## Entries provided
--------------------------------------------------

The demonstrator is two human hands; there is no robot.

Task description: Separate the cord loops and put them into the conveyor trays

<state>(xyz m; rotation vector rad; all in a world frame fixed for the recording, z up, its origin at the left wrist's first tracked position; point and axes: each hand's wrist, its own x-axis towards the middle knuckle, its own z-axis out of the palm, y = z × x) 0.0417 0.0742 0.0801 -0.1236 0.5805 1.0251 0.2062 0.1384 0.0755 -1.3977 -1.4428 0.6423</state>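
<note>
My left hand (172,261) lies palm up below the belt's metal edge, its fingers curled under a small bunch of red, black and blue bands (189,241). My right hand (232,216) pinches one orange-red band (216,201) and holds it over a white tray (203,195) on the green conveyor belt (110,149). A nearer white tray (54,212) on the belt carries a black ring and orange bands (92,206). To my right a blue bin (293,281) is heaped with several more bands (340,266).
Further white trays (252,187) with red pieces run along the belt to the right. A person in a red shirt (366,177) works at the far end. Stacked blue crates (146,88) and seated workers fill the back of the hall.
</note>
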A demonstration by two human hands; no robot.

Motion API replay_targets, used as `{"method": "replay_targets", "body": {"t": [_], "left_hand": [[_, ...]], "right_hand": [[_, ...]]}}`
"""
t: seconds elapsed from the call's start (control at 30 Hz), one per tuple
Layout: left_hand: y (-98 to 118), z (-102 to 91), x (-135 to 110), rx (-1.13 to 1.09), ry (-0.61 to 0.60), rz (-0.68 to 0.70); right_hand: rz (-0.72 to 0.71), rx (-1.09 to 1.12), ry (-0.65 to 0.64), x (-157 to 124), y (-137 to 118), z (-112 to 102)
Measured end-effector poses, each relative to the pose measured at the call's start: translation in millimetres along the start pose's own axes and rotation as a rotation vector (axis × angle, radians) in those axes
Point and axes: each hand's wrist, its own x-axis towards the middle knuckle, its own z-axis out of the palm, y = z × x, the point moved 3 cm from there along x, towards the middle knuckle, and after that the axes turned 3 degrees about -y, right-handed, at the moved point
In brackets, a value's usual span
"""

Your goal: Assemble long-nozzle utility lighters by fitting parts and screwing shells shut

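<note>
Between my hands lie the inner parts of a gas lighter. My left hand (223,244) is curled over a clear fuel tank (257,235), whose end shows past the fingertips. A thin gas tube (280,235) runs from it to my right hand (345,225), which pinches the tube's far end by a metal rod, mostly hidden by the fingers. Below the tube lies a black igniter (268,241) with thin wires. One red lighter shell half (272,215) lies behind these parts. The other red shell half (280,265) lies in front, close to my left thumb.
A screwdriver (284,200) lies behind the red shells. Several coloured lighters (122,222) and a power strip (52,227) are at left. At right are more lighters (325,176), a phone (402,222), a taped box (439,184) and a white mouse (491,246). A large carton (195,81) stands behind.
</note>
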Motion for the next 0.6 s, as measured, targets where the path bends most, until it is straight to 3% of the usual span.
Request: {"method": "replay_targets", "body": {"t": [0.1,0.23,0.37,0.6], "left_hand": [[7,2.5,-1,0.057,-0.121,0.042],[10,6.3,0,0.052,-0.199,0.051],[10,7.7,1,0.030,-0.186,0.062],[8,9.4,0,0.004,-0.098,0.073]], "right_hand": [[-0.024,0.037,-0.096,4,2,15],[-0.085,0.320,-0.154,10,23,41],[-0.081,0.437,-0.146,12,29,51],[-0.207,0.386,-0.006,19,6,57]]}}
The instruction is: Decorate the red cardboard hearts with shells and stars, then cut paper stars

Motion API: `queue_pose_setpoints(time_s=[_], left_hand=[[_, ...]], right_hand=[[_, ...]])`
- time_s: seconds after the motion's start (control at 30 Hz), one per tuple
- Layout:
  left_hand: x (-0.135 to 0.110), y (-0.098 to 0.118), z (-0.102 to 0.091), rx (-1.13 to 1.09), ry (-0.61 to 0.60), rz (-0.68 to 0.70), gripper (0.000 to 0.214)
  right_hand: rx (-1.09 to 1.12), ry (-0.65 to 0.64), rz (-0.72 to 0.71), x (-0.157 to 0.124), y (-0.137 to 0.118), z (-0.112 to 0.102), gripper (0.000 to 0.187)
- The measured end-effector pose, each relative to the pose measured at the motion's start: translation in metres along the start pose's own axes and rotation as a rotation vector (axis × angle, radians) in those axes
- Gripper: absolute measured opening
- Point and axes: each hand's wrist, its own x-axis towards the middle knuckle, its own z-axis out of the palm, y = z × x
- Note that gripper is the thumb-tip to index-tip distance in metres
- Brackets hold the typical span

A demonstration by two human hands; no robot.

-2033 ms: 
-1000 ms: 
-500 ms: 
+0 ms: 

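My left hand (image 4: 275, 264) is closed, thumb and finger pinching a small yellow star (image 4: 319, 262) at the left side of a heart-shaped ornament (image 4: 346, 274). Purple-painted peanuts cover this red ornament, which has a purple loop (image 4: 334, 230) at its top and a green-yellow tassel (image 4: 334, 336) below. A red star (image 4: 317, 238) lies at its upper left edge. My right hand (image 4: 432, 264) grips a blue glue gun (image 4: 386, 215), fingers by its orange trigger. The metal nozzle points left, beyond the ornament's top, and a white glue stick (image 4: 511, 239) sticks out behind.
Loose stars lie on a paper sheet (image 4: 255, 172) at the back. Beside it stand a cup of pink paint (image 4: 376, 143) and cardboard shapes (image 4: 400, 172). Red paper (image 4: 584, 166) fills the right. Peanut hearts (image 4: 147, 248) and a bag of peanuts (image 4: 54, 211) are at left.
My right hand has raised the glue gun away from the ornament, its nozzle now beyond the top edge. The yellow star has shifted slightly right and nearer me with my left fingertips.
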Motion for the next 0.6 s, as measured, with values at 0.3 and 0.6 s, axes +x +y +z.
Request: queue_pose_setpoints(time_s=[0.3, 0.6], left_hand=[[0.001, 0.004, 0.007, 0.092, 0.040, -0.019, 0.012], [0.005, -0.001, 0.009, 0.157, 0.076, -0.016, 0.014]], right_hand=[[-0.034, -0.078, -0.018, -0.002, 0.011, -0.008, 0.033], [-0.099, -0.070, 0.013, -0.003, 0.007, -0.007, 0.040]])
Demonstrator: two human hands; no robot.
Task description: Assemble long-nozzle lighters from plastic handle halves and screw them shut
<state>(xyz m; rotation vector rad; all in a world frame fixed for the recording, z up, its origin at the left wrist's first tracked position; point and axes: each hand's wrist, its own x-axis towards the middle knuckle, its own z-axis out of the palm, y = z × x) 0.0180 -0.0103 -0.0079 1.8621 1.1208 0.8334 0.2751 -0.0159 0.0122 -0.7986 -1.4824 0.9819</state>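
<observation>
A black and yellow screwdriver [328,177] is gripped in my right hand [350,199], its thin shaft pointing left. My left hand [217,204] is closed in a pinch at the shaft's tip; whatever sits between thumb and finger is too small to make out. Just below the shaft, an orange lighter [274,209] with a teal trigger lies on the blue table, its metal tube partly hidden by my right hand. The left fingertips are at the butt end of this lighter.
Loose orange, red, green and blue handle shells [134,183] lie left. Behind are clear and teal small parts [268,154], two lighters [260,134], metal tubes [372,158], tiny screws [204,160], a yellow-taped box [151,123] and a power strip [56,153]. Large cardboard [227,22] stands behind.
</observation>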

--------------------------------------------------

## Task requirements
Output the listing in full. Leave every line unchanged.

## Solution for this problem
The demonstrator is two human hands; there is no robot.

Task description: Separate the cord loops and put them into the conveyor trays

<state>(xyz m; rotation vector rad; all in a world frame fixed for the recording, z up, its origin at the left wrist's first tracked position; point and axes: each hand's wrist, its own x-axis towards the middle knuckle, its own z-axis out of the palm, y = z × x) 0.0417 0.0742 0.0801 -0.1236 0.5805 1.0251 0.2062 0.1384 0.0755 -1.3977 -1.4428 0.6423</state>
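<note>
My left hand (172,261) lies palm up below the belt's metal edge, its fingers curled under a small bunch of red, black and blue bands (189,241). My right hand (232,216) pinches one orange-red band (216,201) and holds it over a white tray (203,195) on the green conveyor belt (110,149). A nearer white tray (54,212) on the belt carries a black ring and orange bands (92,206). To my right a blue bin (293,281) is heaped with several more bands (340,266).
Further white trays (252,187) with red pieces run along the belt to the right. A person in a red shirt (366,177) works at the far end. Stacked blue crates (146,88) and seated workers fill the back of the hall.
</note>
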A demonstration by two human hands; no robot.

Motion API replay_targets, used as `{"method": "replay_targets", "body": {"t": [_], "left_hand": [[_, ...]], "right_hand": [[_, ...]]}}`
"""
t: seconds elapsed from the call's start (control at 30 Hz), one per tuple
Layout: left_hand: y (-98 to 118), z (-102 to 91), x (-135 to 110), rx (-1.13 to 1.09), ry (-0.61 to 0.60), rz (-0.68 to 0.70); right_hand: rz (-0.72 to 0.71), rx (-1.09 to 1.12), ry (-0.65 to 0.64), x (-157 to 124), y (-137 to 118), z (-112 to 102)
Measured end-effector poses, each relative to the pose measured at the call's start: translation in millimetres along the start pose's own axes and rotation as a rotation vector (axis × angle, radians) in those axes
Point and axes: each hand's wrist, its own x-axis towards the middle knuckle, its own z-axis out of the palm, y = z × x, the point moved 3 cm from there along x, towards the middle knuckle, and after that the axes turned 3 degrees about -y, right-handed, at the moved point
In brackets, a value's usual span
"""

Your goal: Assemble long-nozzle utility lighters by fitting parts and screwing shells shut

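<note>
Between my hands lie the inner parts of a gas lighter. My left hand (223,244) is curled over a clear fuel tank (257,235), whose end shows past the fingertips. A thin gas tube (280,235) runs from it to my right hand (345,225), which pinches the tube's far end by a metal rod, mostly hidden by the fingers. Below the tube lies a black igniter (268,241) with thin wires. One red lighter shell half (272,215) lies behind these parts. The other red shell half (280,265) lies in front, close to my left thumb.
A screwdriver (284,200) lies behind the red shells. Several coloured lighters (122,222) and a power strip (52,227) are at left. At right are more lighters (325,176), a phone (402,222), a taped box (439,184) and a white mouse (491,246). A large carton (195,81) stands behind.
</note>
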Motion for the next 0.6 s, as measured, targets where the path bends most, until it is straight to 3% of the usual span.
Request: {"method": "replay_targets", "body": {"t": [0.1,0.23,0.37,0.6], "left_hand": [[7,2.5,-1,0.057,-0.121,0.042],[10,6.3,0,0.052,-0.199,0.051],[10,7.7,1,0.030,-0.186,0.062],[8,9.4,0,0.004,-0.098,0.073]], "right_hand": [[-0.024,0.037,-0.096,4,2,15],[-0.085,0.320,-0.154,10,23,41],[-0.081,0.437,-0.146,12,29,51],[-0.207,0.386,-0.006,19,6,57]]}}
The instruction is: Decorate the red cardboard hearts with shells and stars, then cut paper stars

Motion API: `queue_pose_setpoints(time_s=[_], left_hand=[[_, ...]], right_hand=[[_, ...]])`
- time_s: seconds after the motion's start (control at 30 Hz), one per tuple
- Layout:
  left_hand: x (-0.135 to 0.110), y (-0.098 to 0.118), z (-0.102 to 0.091), rx (-1.13 to 1.09), ry (-0.61 to 0.60), rz (-0.68 to 0.70), gripper (0.000 to 0.214)
  right_hand: rx (-1.09 to 1.12), ry (-0.65 to 0.64), rz (-0.72 to 0.71), x (-0.157 to 0.124), y (-0.137 to 0.118), z (-0.112 to 0.102), gripper (0.000 to 0.187)
- The measured end-effector pose, each relative to the pose measured at the motion's start: translation in metres along the start pose's own axes and rotation as a rotation vector (axis × angle, radians) in those axes
- Gripper: absolute measured opening
- Point and axes: each hand's wrist, its own x-axis towards the middle knuckle, its own z-axis out of the palm, y = z × x
- Note that gripper is the thumb-tip to index-tip distance in metres
- Brackets hold the typical span

A demonstration by two human hands; no robot.

-2033 ms: 
-1000 ms: 
-500 ms: 
+0 ms: 

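My left hand (image 4: 275, 264) is closed, thumb and finger pinching a small yellow star (image 4: 319, 262) at the left side of a heart-shaped ornament (image 4: 346, 274). Purple-painted peanuts cover this red ornament, which has a purple loop (image 4: 334, 230) at its top and a green-yellow tassel (image 4: 334, 336) below. A red star (image 4: 317, 238) lies at its upper left edge. My right hand (image 4: 432, 264) grips a blue glue gun (image 4: 386, 215), fingers by its orange trigger. The metal nozzle points left, beyond the ornament's top, and a white glue stick (image 4: 511, 239) sticks out behind.
Loose stars lie on a paper sheet (image 4: 255, 172) at the back. Beside it stand a cup of pink paint (image 4: 376, 143) and cardboard shapes (image 4: 400, 172). Red paper (image 4: 584, 166) fills the right. Peanut hearts (image 4: 147, 248) and a bag of peanuts (image 4: 54, 211) are at left.
My right hand has raised the glue gun away from the ornament, its nozzle now beyond the top edge. The yellow star has shifted slightly right and nearer me with my left fingertips.
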Motion for the next 0.6 s, as measured, with values at 0.3 and 0.6 s, axes +x +y +z.
Request: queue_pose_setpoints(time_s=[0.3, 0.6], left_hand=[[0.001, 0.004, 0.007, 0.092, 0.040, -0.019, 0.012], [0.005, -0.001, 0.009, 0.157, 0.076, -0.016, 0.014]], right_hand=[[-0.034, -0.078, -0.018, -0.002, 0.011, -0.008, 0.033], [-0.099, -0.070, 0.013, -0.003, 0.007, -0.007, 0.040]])
Demonstrator: two human hands; no robot.
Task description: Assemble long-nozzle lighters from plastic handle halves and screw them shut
<state>(xyz m; rotation vector rad; all in a world frame fixed for the recording, z up, its origin at the left wrist's first tracked position; point and axes: each hand's wrist, its own x-axis towards the middle knuckle, its own z-axis out of the palm, y = z × x) 0.0180 -0.0103 -0.0079 1.8621 1.1208 0.8334 0.2751 -0.0159 0.0122 -0.7986 -1.4824 0.9819</state>
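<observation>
A black and yellow screwdriver [328,177] is gripped in my right hand [350,199], its thin shaft pointing left. My left hand [217,204] is closed in a pinch at the shaft's tip; whatever sits between thumb and finger is too small to make out. Just below the shaft, an orange lighter [274,209] with a teal trigger lies on the blue table, its metal tube partly hidden by my right hand. The left fingertips are at the butt end of this lighter.
Loose orange, red, green and blue handle shells [134,183] lie left. Behind are clear and teal small parts [268,154], two lighters [260,134], metal tubes [372,158], tiny screws [204,160], a yellow-taped box [151,123] and a power strip [56,153]. Large cardboard [227,22] stands behind.
</observation>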

The output has nothing more to it.